Calibration control is via a calibration_controls dictionary created by ska_sdp_func_python.calibration.chain_calibration.create_calibration_controls(). This supports the following Jones matrices:

. T - Atmospheric phase
. G - Electronics gain
. P - Polarisation
. B - Bandpass
. I - Ionosphere

This is specified via a dictionary:

contexts = {'T': {'shape': 'scalar', 'timeslice': 'auto',
                    'phase_only': True, 'first_iteration': 0},
            'G': {'shape': 'vector', 'timeslice': 60.0,
                    'phase_only': False, 'first_iteration': 0},
            'P': {'shape': 'matrix', 'timeslice': 1e4,
                    'phase_only': False, 'first_iteration': 0},
            'B': {'shape': 'vector', 'timeslice': 1e5,
                    'phase_only': False, 'first_iteration': 0},
            'I': {'shape': 'vector', 'timeslice': 1.0,
                    'phase_only': True, 'first_iteration': 0}}

Currently P and I are not supported.

For example:

controls = create_calibration_controls()

controls['T']['first_selfcal'] = 1
controls['T']['phase_only'] = True
controls['T']['timeslice'] = 'auto'

controls['G']['first_selfcal'] = 3
controls['G']['timeslice'] = 'auto'

controls['B']['first_selfcal'] = 4
controls['B']['timeslice'] = 1e5

ical_list = ical_list_rsexecute_workflow(vis_list,
                                          model_imagelist=future_model_list,
                                          context='wstack', vis_slices=51,
                                          scales=[0, 3, 10], algorithm='mmclean',
                                          nmoment=3, niter=1000,
                                          fractional_threshold=0.1,
                                          threshold=0.1, nmajor=5, gain=0.25,
                                          deconvolve_facets=1,
                                          deconvolve_overlap=0,
                                          deconvolve_taper='tukey',
                                          timeslice='auto',
                                          psf_support=64,
                                          global_solution=False,
                                          calibration_context='TGB',
                                          do_selfcal=True)

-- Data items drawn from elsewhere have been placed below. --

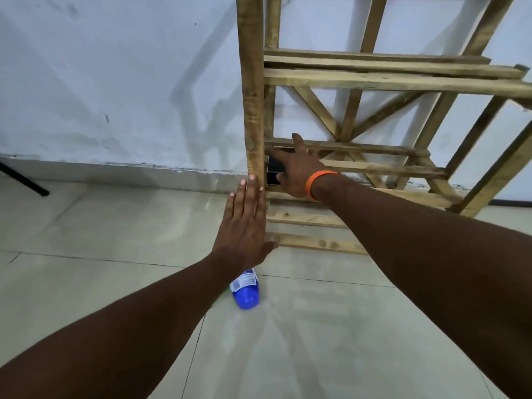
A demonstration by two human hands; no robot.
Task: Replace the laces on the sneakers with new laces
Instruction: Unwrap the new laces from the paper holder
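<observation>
No sneakers or laces show in this view. My right hand (pixel 296 171), with an orange wristband, reaches between the slats of a low shelf of a wooden rack (pixel 253 110). Its fingers and thumb lie around a dark box-like thing (pixel 273 174) on that shelf, which is mostly hidden by the hand and the post. My left hand (pixel 244 223) is flat, fingers straight, held against the rack's front left post near the floor.
A blue bottle (pixel 246 289) with a white label lies on the tiled floor under my left wrist. The rack stands against a white wall. A black bar (pixel 23 180) slants onto the floor at far left.
</observation>
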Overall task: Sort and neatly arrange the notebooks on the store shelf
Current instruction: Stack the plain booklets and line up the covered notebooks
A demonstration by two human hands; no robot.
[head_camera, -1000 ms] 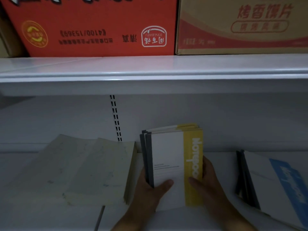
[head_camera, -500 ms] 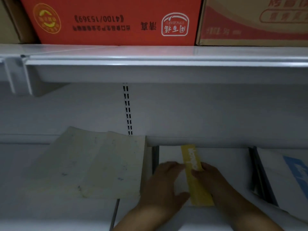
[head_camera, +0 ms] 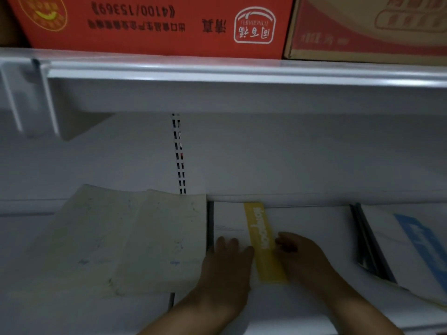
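Note:
A stack of white notebooks with a yellow band (head_camera: 260, 228) lies flat on the white shelf (head_camera: 72, 310), its far edge against the back wall. My left hand (head_camera: 226, 264) rests flat on the white part of the top cover, fingers straight. My right hand (head_camera: 300, 255) lies on the right side of the stack, fingertips at the yellow band. A pale cream notebook pile (head_camera: 135, 240) lies directly to the left. At the right, a stack of white notebooks with a blue band (head_camera: 406, 247) lies skewed.
An upper shelf board (head_camera: 242, 76) hangs overhead and carries a red carton (head_camera: 157, 22) and a brown carton (head_camera: 370, 27). A slotted upright (head_camera: 179, 153) runs down the back wall.
The yellow-banded stack stood upright between my hands a second ago; now it lies flat on the shelf, pushed to the back wall. My hands moved onto its top cover.

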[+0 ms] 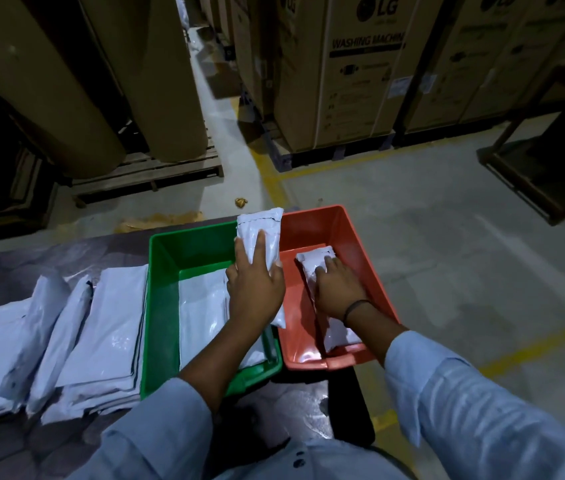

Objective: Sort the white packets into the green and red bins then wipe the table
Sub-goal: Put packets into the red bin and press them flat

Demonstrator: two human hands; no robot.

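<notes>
Beside warehouse cartons, both hands apparently grip white packets.

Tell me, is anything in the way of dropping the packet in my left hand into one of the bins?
Nothing visible blocks it. The left hand holds the packet over the shared edge of the green bin and red bin. Both are open-topped; the right hand rests on a packet inside the red one.
</notes>
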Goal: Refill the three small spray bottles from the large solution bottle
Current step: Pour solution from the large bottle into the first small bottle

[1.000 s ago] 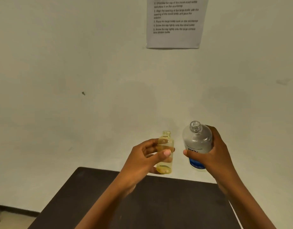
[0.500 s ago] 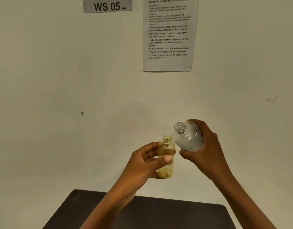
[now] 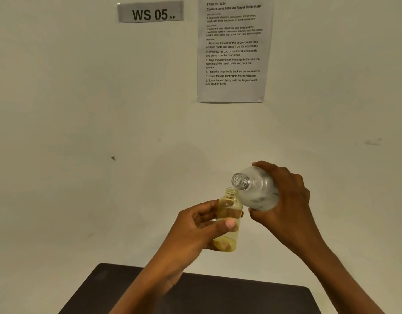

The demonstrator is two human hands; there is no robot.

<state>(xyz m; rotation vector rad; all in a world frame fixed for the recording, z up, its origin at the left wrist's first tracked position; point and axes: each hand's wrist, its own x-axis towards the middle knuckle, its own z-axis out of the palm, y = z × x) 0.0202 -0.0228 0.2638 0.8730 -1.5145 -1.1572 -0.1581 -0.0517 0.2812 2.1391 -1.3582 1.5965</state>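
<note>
My left hand (image 3: 195,232) grips a small clear yellowish bottle (image 3: 228,211), uncapped and upright, held in the air above the table. My right hand (image 3: 288,200) holds the large frosted solution bottle (image 3: 255,189), also uncapped and tilted to the left. Its open neck sits just above and right of the small bottle's mouth, nearly touching it. No stream of liquid is visible. A little yellowish liquid sits at the small bottle's base. The other small bottles and the caps are out of view.
A dark table (image 3: 240,298) lies below my arms, only its far edge in view. Behind stands a pale wall with a "WS 05" sign (image 3: 151,12) and a printed instruction sheet (image 3: 234,48).
My right hand has tipped the large bottle from upright over to the left, bringing its neck to the small bottle's mouth. Both bottles sit higher and the view has tilted upward.
</note>
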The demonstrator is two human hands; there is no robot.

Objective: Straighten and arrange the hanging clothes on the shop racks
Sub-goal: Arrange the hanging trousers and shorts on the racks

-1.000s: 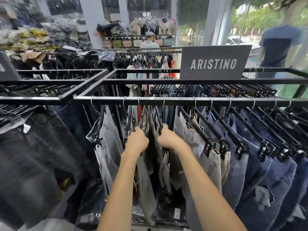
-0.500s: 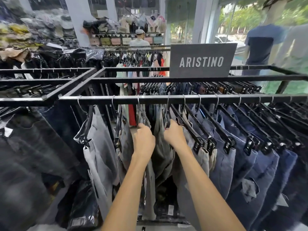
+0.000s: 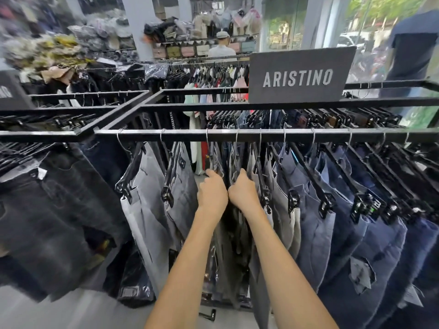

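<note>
A black rack rail runs across the view with jeans hanging from black clip hangers. Light grey jeans hang at the left of the row, blue jeans and darker navy pairs to the right. My left hand and my right hand reach side by side into the middle of the row. Each grips the top of a grey pair of jeans near its hanger, with fingers curled in and hidden among the cloth.
A dark sign reading ARISTINO stands on the rail behind. Black jeans fill the neighbouring rack on the left. More racks and shelves of clothes lie beyond. A person in a cap stands far back; a mannequin is at the window.
Both hands have shifted right along the rail and come closer together, now almost touching. The grey jeans at the left now hang spread apart with gaps between them.
</note>
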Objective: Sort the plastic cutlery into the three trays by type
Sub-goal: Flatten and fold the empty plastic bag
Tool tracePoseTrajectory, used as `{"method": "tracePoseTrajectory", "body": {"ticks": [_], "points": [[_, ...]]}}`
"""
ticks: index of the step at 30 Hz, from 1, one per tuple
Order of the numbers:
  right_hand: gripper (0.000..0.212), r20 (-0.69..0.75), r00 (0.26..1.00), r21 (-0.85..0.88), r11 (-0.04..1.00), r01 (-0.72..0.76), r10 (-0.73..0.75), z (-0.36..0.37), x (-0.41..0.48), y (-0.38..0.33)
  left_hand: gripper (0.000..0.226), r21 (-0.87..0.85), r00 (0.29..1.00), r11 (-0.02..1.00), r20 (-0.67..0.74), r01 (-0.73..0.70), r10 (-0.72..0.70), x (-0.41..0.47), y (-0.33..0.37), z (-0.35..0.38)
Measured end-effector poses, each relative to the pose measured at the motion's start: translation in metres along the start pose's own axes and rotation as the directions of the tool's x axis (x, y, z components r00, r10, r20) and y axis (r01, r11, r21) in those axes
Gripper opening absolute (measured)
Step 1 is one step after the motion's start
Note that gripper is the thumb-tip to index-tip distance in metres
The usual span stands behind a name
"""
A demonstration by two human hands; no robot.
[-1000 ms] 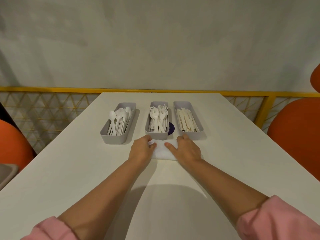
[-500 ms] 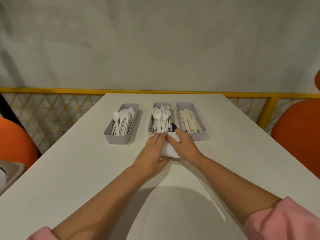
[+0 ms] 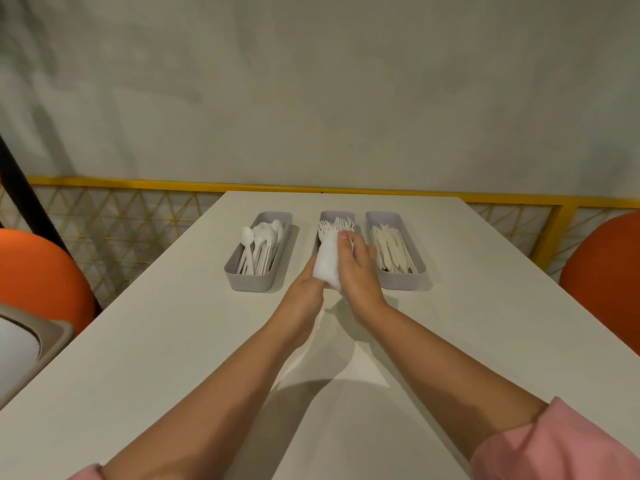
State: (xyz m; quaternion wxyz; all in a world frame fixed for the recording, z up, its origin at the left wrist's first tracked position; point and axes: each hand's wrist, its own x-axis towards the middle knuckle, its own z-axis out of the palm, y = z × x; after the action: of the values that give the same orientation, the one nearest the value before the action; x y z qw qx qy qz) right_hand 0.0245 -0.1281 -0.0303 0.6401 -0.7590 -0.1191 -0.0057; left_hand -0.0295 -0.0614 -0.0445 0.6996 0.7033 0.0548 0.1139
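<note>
Three grey trays stand side by side on the white table (image 3: 173,341). The left tray (image 3: 247,284) holds white spoons (image 3: 261,244). White forks (image 3: 337,225) fill the middle tray (image 3: 327,216), which my hands partly hide. The right tray (image 3: 403,284) holds white knives (image 3: 391,249). A folded white napkin (image 3: 327,263) is lifted above the table in front of the middle tray. My left hand (image 3: 304,292) holds it from below and my right hand (image 3: 356,268) grips it from the right side.
Orange chairs stand at the left (image 3: 38,275) and at the right (image 3: 606,282). A yellow railing (image 3: 381,190) runs behind the table's far edge. A beige tray with a white dish (image 3: 20,348) sits at the lower left.
The napkin lay flat on the table under both hands. My hands have gathered it and lifted it up in front of the fork tray.
</note>
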Motion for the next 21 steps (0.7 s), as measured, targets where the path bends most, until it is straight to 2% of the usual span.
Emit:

Calibration solvers are via substitution algorithm due to Larry D’Addario c 1980’ish. Used in the original VLA Dec-10 Antsol.

For example:

gtsol = solve_gaintable(vis, originalvis,
        phase_only=True, niter=niter, crosspol=False, tol=1e-6)
vis = apply_gaintable(vis, gtsol, inverse=True)

It is also possible to run DP3 Gaincal step <https://dp3.readthedocs.io/> with sks_sdp_func_python.calibration.dp3_calibration.dp3_gaincal(): The skymodel needs to be converted in a text format prior to the calibration.

For example:

export_skymodel_to_text(SkyModel(sky_components), "dp3.skymodel")
dp3_gaincal(visibility, ["T"], True, "dp3.skymodel")

Fourier Transforms

All grids and images are considered quadratic and centered around npixel//2, where npixel is the pixel width/height. This means that npixel//2 is the zero frequency for FFT purposes, as is convention. Note that this means that for even npixel the grid is not symmetrical, which means that e.g. for convolution kernels odd image sizes are preferred.

Gridding

Imaging is based on use of the FFT to perform Fourier transforms efficiently. Since the observed visibility data_models do not arrive naturally on grid points, the sampled points are resampled on the FFT grid using a convolution function to smear out the sample points. The resulting grid points are then FFT’ed. The result can be corrected for the griddata convolution function by division in the image plane of the transform.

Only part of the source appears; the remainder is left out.